* _WORK REQUEST_
The answer is to be the data that follows, transcribed exactly, minus its pictures.

* _DATA BELOW_
§

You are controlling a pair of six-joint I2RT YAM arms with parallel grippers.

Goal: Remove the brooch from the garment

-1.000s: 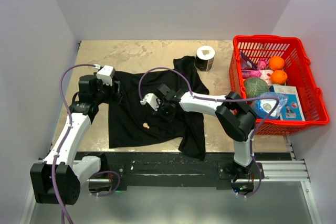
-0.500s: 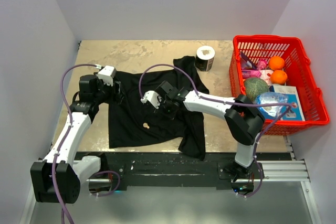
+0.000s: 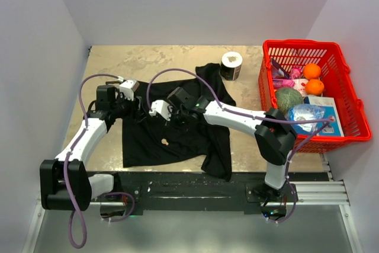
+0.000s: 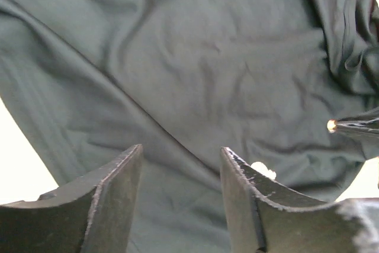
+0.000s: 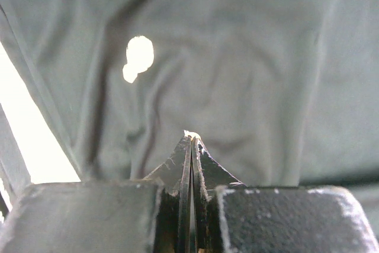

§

* _RESULT OF THE EXERCISE_
You are controlling a pair of six-joint I2RT YAM arms with parallel grippers.

Goal: Remove the brooch from the garment

-1.000s: 
-0.500s: 
+0.000s: 
+0.000s: 
+0.000s: 

That finishes the exercise.